A nihilist understands that life has no meaning; that it is a collection of random occurrences. Morality is relative, goodness a social construct. Legacy has no salience whatsoever, for any assessment of it must necessarily be based on subjective and therefore inconclusive if not erroneous judgment.
Nietzsche felt than in such a purposeless life, only the expression of will validated the individual. Only a few Supermen would ever rise above the herd and would act for action’s self-valuation, not for any purpose or legacy. He was the most principled of nihilist philosophers and dismissed Epicurean claims as flaccid and accommodating.
Most people have regrets about what they have not accomplished, goals not reached, risks not taken, or lovers not pursued; and most are content to put them aside after they realize that it is too late to do anything about it; or such missed opportunities weren’t that important in the first place. And if the missed opportunities aren’t worth much in the grand scheme of things, than opportunities taken have no particular value either.
Every action is conditioned by every other. The billiard balls of chance have been clacking for eons, creating this DNA sequence or that, making some people squeamish and others crazy; and dealing out intelligence and stupidity with equal randomness. It makes no logical sense whatsoever to be overly proud of achievement, talent, insight, or ambition if these attributes have been dealt out of an infinite deck. And if primping and posturing because of good looks, brains, talent, or strength is nothing but vanity, then what does that say about legacy?
Evolutionary theorists explain that extreme confidence and will are indeed essential for weeding out the weak and infirm. If everyone were infected with nihilism, Hindu fatalism, or Protestant grace, we would never get anywhere. Ego and achievement always go together. Losers, by and large, have small egos.
Thorstein Veblen was the first economist to give ‘Conspicuous Consumption’ its name; and he understood that the acquisition of unnecessary but status-conveying goods was essential to capitalism and a very predictable expression of human nature. The creation of self-image and a lifetime of burnishing it is part of the Darwinian imperative. The closer we get to the end of our productive lives and once whatever icon of ourselves we have fashioned gets moved farther and farther back on the shelf, the less we should become interested in our legacy.
The very fact is that before we are dead and buried we can see that whatever great ideas, projects, or designs for which we are known become quickly superseded, supernumerary, and irrelevant. Time marches on. Youth will have its day, and as Buddhists say, “There is no change but change.” Legacy is irrelevant.

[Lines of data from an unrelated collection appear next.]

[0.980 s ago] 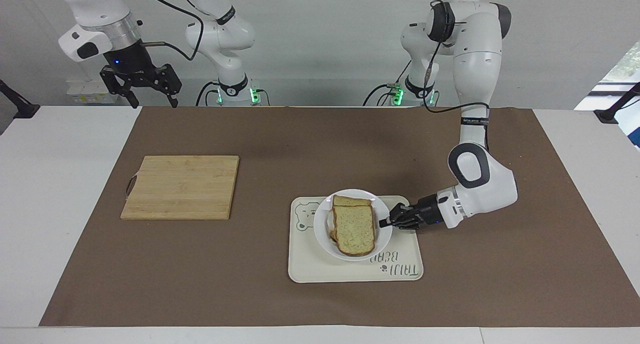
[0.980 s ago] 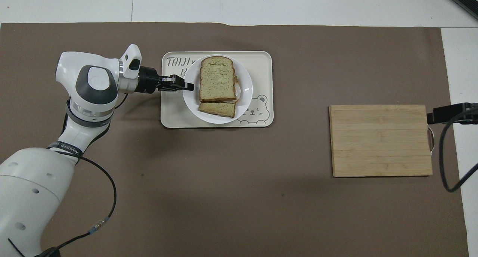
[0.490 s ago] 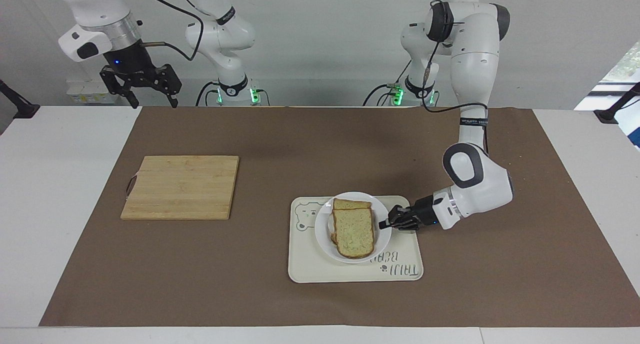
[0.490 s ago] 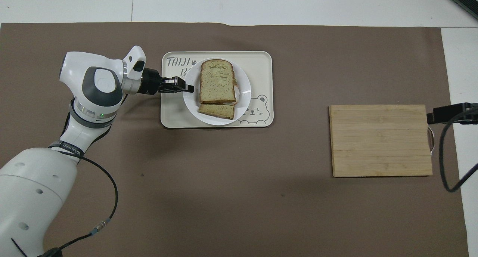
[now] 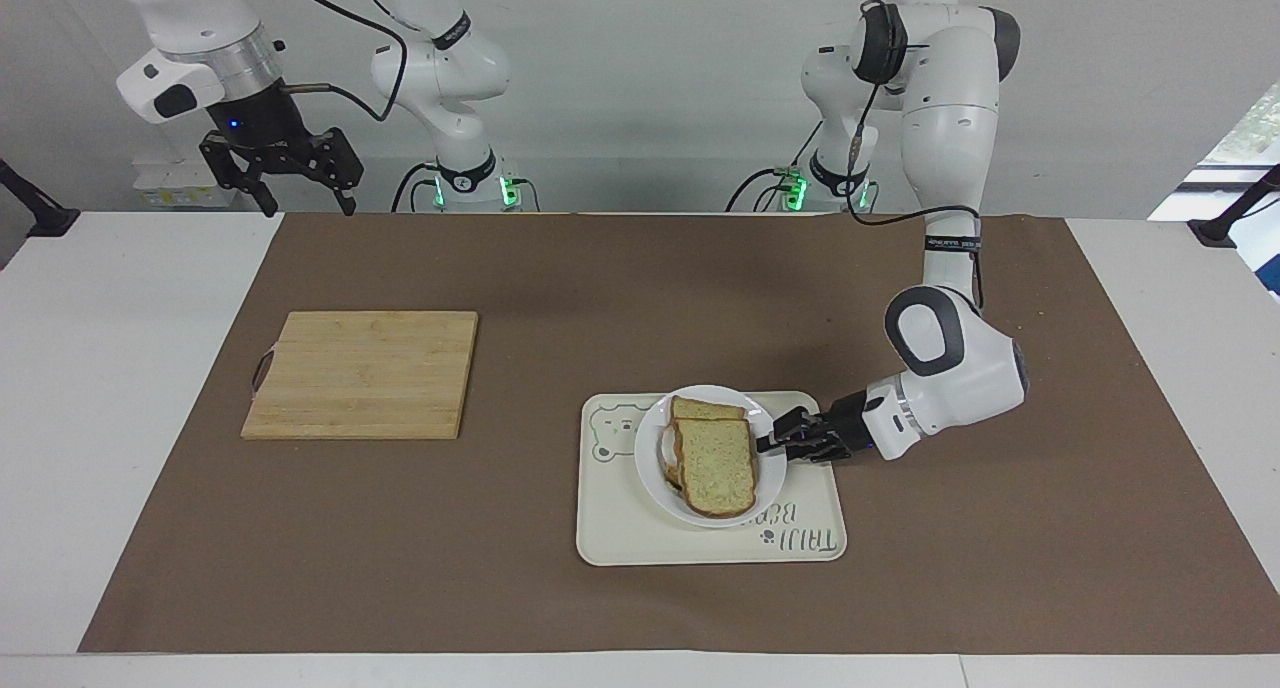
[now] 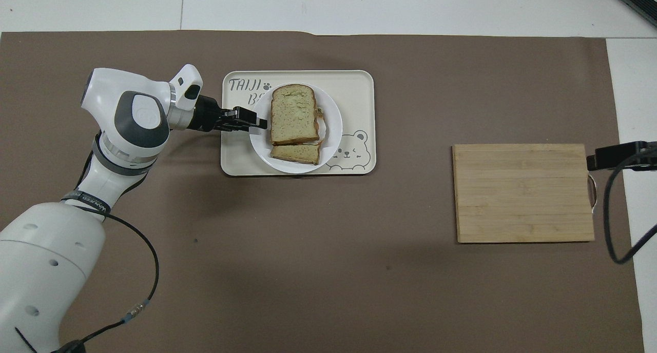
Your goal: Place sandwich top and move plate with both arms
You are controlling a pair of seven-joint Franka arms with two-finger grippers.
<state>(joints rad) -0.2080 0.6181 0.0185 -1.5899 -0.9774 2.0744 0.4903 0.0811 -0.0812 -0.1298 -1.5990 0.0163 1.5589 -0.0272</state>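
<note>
Left gripper low over tray, clamped on plate rim. Sandwich top lies on lower slice on plate. Right gripper waits high, fingers spread, near cutting board.

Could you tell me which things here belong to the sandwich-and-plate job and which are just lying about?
In the job: sandwich top, plate, left gripper at the plate's rim, right gripper waiting.
Lying about: bear tray under the plate, cutting board.
</note>
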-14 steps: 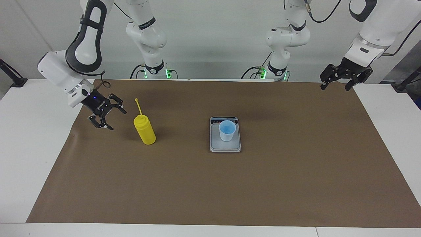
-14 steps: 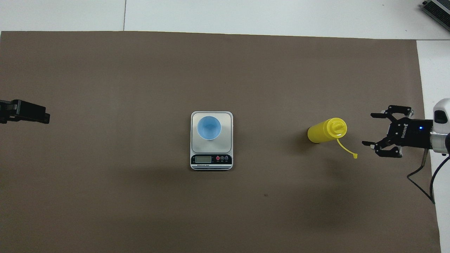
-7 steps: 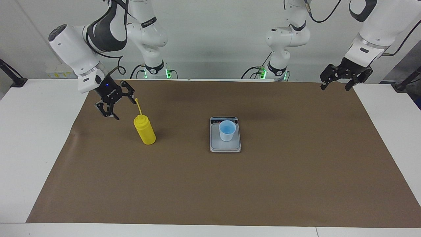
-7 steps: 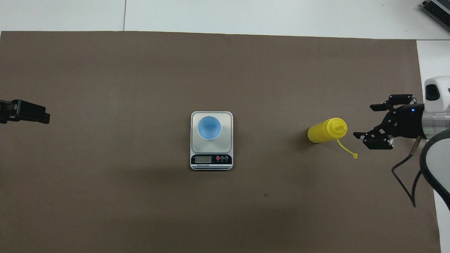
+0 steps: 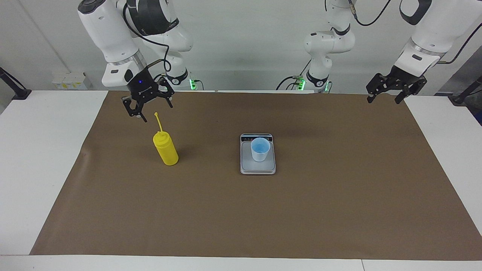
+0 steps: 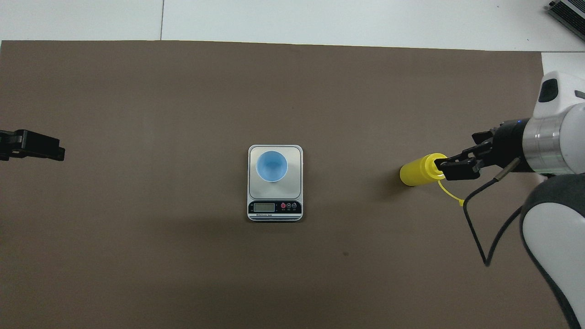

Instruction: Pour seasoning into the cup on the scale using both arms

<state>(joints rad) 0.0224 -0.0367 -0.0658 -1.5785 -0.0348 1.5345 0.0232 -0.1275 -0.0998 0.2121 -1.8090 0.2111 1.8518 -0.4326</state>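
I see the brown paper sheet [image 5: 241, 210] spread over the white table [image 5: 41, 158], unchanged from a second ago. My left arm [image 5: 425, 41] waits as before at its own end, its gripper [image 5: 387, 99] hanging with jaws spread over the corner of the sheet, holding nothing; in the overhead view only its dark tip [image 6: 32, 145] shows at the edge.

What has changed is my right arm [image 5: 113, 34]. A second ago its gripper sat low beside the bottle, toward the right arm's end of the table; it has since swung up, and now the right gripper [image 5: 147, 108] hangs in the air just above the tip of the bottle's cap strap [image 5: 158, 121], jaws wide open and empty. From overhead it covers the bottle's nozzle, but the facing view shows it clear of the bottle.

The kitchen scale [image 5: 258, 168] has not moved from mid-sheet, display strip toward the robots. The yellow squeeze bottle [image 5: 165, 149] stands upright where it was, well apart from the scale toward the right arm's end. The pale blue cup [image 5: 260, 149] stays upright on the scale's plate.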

I suppose it is a good thing that such philosophical ignorance persists; because thanks to the persistent belief in legacy, we all benefit from the financial largesse of wealthy industrialists who want everything from hospital wings to museums named after them and whose money creates as much after death as before.
“Ah”, you might well say, “then legacy is important.”
Bishop Berkeley, the famous metaphysician and phenomenologist, asked “If a tree falls in the forest, and there is no one there to hear it, does it make a sound?” If the tree makes no sound, and that anything beyond an individual’s consciousness and perception does not exist, then everything ceases to exist when one dies. Hence legacy is irrelevant. Hindus believe that the world is maya or illusion anyway, so such metaphysical arguments have no resonance. There is no question in their minds that no matter how you slice it, worry about legacy is nothing but pure vanity.